National Briefs
Trump sets 30-day deadline for pharmaceutical companies to lower US drug prices
WASHINGTON (AP) — President Donald Trump has signed an executive order setting a 30-day deadline for drugmakers to electively lower the cost of prescription drugs in the U.S. or face new limits down the road over what the government will pay. The Republican president’s order Monday calls on the health department to broker new price tags for drugs. If deals are not reached, Health Secretary Robert F. Kennedy Jr. will be tasked with developing a rule tying the price the U.S. pays for medications to lower prices paid by other countries. The nation’s pharmaceutical lobby calls Trump’s order a “bad deal” for American patients. Drugmakers argue threats to their profits could impact research to develop new drugs.
Bright auroras on Jupiter are captured by Webb Space Telescope
WASHINGTON (AP) — Jupiter’s dazzling auroras are hundreds of times brighter than those seen on Earth, new images from the James Webb Space Telescope reveal The solar system’s largest planet displays striking dancing lights when high-energy particles from space collide with atoms of gas in the atmosphere near its magnetic poles, similar to how the northern lights are triggered on Earth. But Jupiter’s version has much greater intensity, according to an international team of scientists who analyzed the photos from Webb taken on Christmas in 2023. Webb previously captured Neptune’s glowing auroras in the best detail yet, many decades after they were first faintly detected during a flyby of the Voyager 2 spacecraft.

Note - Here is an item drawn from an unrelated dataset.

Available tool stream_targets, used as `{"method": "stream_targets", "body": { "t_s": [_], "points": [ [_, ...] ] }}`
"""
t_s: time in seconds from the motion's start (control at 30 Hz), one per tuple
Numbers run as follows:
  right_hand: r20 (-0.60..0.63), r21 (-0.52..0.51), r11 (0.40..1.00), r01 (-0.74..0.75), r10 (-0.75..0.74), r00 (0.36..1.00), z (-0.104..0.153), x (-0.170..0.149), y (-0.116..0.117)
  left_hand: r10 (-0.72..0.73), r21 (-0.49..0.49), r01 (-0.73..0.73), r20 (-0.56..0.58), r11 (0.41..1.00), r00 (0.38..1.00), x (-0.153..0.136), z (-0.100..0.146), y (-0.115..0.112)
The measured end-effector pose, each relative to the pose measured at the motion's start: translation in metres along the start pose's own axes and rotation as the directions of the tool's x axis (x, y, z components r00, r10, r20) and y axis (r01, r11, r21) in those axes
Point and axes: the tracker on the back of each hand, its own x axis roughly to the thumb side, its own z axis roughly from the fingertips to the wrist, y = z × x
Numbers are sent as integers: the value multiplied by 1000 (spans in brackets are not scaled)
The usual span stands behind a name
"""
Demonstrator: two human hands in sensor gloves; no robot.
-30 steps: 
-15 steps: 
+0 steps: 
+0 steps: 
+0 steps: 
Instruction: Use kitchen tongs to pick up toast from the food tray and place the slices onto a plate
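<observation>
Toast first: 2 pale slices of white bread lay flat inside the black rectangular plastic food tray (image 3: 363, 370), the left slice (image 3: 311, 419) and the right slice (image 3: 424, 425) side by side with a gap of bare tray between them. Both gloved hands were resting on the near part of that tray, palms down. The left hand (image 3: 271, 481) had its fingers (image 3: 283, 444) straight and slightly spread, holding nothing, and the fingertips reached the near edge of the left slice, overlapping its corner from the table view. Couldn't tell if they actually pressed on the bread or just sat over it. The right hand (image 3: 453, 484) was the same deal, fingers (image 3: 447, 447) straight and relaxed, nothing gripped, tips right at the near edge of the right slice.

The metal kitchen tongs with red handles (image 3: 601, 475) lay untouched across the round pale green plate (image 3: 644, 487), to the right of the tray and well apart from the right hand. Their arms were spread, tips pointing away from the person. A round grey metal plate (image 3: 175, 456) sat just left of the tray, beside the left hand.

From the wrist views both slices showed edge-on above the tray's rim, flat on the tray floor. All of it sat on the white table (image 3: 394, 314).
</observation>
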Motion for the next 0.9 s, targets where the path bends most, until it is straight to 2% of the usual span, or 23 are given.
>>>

Trump administration welcomes 59 white South Africans as refugees
DULLES, Virginia (AP) — The Trump administration is welcoming a small group of white South Africans as refugees, saying they face discrimination and violence at home. That’s despite pushback from the country’s government denying they are facing persecution. The decision to admit the 59 people Monday also has raised questions from refugee advocates about why the group should be admitted when the Trump administration has suspended efforts to resettle people who are fleeing war and persecution and have gone through years of vetting before coming to the United States. The group of white South Africans arrived at an airport just outside Washington on a private charter plane.
Defense concedes Combs had violent outbursts, but say no federal crimes occurred
NEW YORK (AP) — A federal prosecutor says the public knew Sean “Diddy” Combs as a larger-than-life cultural icon and business mogul, but in private he was coercing women into drug-fueled sexual encounters and using violence to control them for years. Assistant U.S. Attorney Emily Johnson made the accusation Monday during opening statements in Combs’ sex trafficking trial in Manhattan. One of Combs’ lawyers, though, said the trial is a misguided overreach by prosecutors who see consensual sex between adults as prostitution and sex trafficking. Combs has pleaded not guilty. Witness testimony began later Monday and the jury saw video footage of Combs attacking his then-girlfriend at a Los Angeles hotel in 2016.